The Titan, operated by OceanGate, a private company that provides crewed submarines and expertise for commercial, research and military applications, had no other submarine in the area or the amount of backup systems other ships use, Goldfinger said.

Members of the deep-diving community have long been sounding the alarm about the safety measures for the Titan, Cameron said.

“This is a mature art and many people in the community were very concerned about this submarine,” he said. “And some of the top players in the deep immersion engineering community even wrote letters to the company saying that what they were doing was too experimental to carry passengers and needed to be certified and so forth.”

In 2018, a former OceanGate employee alleged in a counterclaim that he was fired for raising concerns about quality control and testing potential flaws in the experimental submarine.
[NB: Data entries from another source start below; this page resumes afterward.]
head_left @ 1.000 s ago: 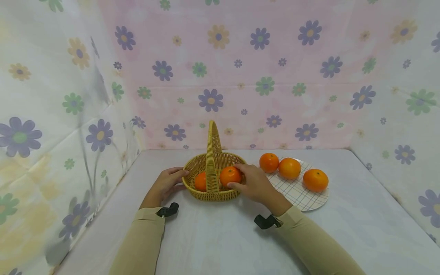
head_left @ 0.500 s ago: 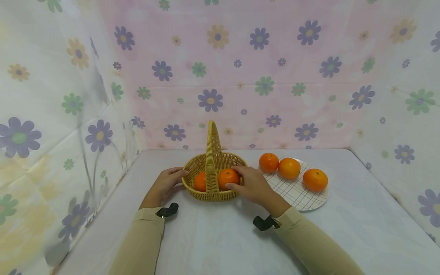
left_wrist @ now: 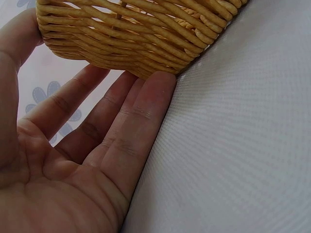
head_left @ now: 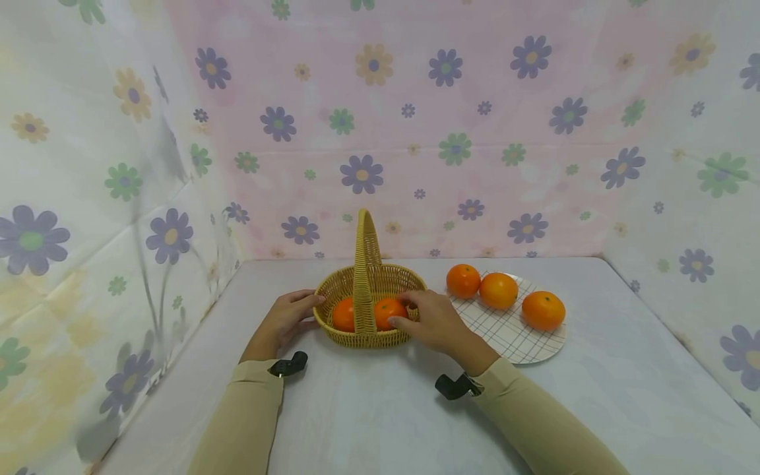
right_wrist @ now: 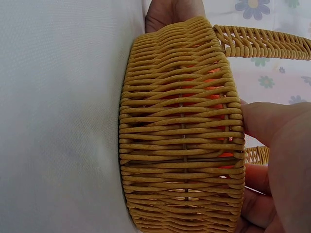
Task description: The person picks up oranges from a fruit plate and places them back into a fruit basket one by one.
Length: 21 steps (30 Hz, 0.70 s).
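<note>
A yellow-brown wicker basket (head_left: 338,280) with a tall handle stands on the table. Its left end is held by my left hand (head_left: 289,318): the thumb lies over the rim, while fairly straight fingers (left_wrist: 138,116) touch the outer wall from below. Inside, left of the handle, sits one orange (head_left: 344,315). Right of the handle, my right hand (head_left: 436,320) grips a second orange (head_left: 387,312) low in the basket, thumb on the near side, fingers on the far side. The right wrist view shows only bits of orange through the weave (right_wrist: 184,145).
To the right lies a round white plate (head_left: 522,349) with a grid pattern, bearing three oranges (head_left: 498,291). Flowered cloth (head_left: 404,132) hangs behind and on both sides of the pale table (head_left: 356,409).
The orange in my right hand has gone down and slightly left, deeper into the basket, and the hand has followed it. My left hand keeps its place on the basket.
</note>
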Motion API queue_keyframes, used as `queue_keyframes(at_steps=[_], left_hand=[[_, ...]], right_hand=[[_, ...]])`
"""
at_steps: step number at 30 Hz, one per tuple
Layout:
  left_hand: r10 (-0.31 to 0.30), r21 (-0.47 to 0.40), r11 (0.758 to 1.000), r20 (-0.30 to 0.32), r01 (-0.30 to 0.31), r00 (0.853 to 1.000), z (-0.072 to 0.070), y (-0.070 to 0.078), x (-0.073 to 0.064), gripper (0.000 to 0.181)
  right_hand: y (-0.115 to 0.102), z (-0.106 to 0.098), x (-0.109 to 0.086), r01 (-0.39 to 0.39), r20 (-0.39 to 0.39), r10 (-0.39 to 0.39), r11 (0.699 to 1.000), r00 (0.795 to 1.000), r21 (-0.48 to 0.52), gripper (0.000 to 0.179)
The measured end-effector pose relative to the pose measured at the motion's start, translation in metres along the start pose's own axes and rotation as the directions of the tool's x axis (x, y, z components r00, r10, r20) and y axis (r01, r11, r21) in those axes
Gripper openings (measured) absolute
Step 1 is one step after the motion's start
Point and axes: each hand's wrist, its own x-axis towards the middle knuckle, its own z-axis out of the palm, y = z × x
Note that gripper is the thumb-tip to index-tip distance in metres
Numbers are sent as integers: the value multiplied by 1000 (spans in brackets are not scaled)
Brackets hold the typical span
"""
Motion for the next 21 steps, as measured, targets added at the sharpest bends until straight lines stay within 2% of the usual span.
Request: queue_keyframes(at_steps=[21], left_hand=[[-11,14,1000,-13,11,1000,0,-1,0,60]], right_hand=[[-1,0,-1,-4,8,4,1000,1000,-18,52]])
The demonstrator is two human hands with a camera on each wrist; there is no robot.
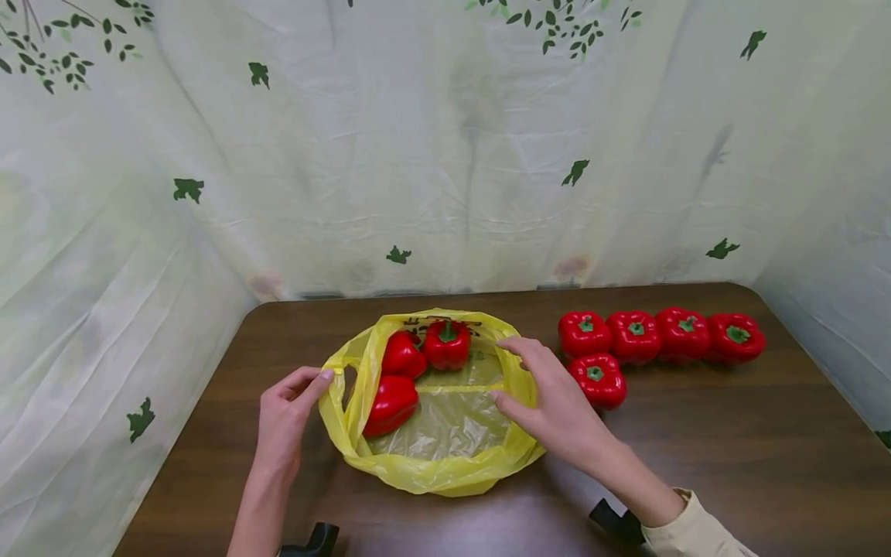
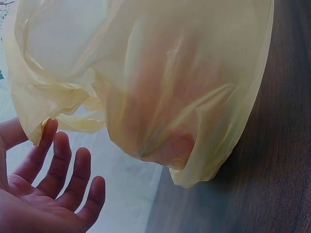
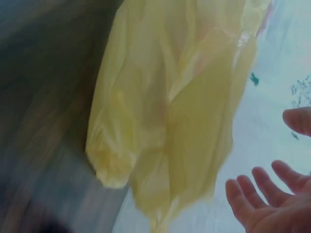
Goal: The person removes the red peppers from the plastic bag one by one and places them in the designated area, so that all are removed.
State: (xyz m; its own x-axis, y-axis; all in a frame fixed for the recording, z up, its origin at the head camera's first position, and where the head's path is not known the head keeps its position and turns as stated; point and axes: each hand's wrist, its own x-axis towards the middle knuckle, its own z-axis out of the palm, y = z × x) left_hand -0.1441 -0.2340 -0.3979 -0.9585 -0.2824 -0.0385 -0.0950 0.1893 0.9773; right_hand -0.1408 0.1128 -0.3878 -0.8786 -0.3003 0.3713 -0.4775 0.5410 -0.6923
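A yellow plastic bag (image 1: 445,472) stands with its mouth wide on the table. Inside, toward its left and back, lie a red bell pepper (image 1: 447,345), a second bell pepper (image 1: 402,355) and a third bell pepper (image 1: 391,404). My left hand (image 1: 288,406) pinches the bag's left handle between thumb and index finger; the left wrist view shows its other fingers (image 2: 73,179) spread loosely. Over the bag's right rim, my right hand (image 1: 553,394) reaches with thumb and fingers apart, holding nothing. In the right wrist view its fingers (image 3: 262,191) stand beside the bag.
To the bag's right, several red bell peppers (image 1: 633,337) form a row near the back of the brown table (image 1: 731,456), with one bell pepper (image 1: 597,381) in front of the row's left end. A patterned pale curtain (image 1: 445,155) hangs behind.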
OceanGate had initially sued the engineer and submarine pilot for breach of contract, fraud and misappropriation of trade secrets – all claims he denied.

In the complaint, OceanGate also alleged that the employee “was not an engineer and was not hired or asked to perform any engineering services on the Titan,” according to OceanGate. The associated press.

The dispute was settled out of court. OceanGate has not commented on the Titan’s safety since the search for the missing submarine began on Sunday.

In a statement in 2021, OceanGate said, “Built and designed in consultation with expert engineers and manufacturers, Titan includes multiple, redundant safety systems.”

In this archive photo from May 28, 2018, deep-sea explorer and Academy Award-winning filmmaker James Cameron sits in a scale model of the Deepsea Challenger’s control room at an exhibit about his historic deep-sea expeditions in Sydney.

Saeed Khan/AFP via Getty Images, FILE

Most submarines have “multiple ways to save themselves”, such as the ability to detach the orb holding the passengers from the rest of the ship, allowing it to float to the surface. redundancy and self-reliance,” he said.

“The same kind of classic thing that got the Titanic into trouble in the first place was too much faith in yourself and too much faith in an unprepared vehicle,” Goldfinger said.

Five people were aboard the Titan when it made its final dive: OceanGate CEO Stockton Rush, Pakistani businessman Shahzada Dawood and his 19-year-old son, Suleman Dawood, British billionaire Hamish Harding and celebrated Titanic researcher and former commander in the French Navy , Paul Henri Nargeolet.

Through their shared passion, Cameron was friends with Nargeolet for 25 years, calling him by his nickname “PH” when referring to the five victims who lost their lives on the submarine.

Nargeolet was a “legendary French dive pilot,” said Cameron, describing the dive community as “small.”

James Cameron talks to ABC News, June 22, 2023, about the submarine lost while touring the Titanic’s wreckage.

ABC news

On Thursday, OceanGate issued a statement that all five passengers had died.

“We now believe that our CEO Stockton Rush, Shahzada Dawood and his son Suleman Dawood, Hamish Harding and Paul-Henri Nargeolet, are sadly lost,” OceanGate said in a statement.

“These men were true explorers who shared a clear spirit of adventure, and a deep passion for exploring and protecting the world’s oceans,” the statement continued. “Our hearts are with these five souls and every member of their families at this tragic time. We grieve for the loss of lives and joy they brought to all they knew.”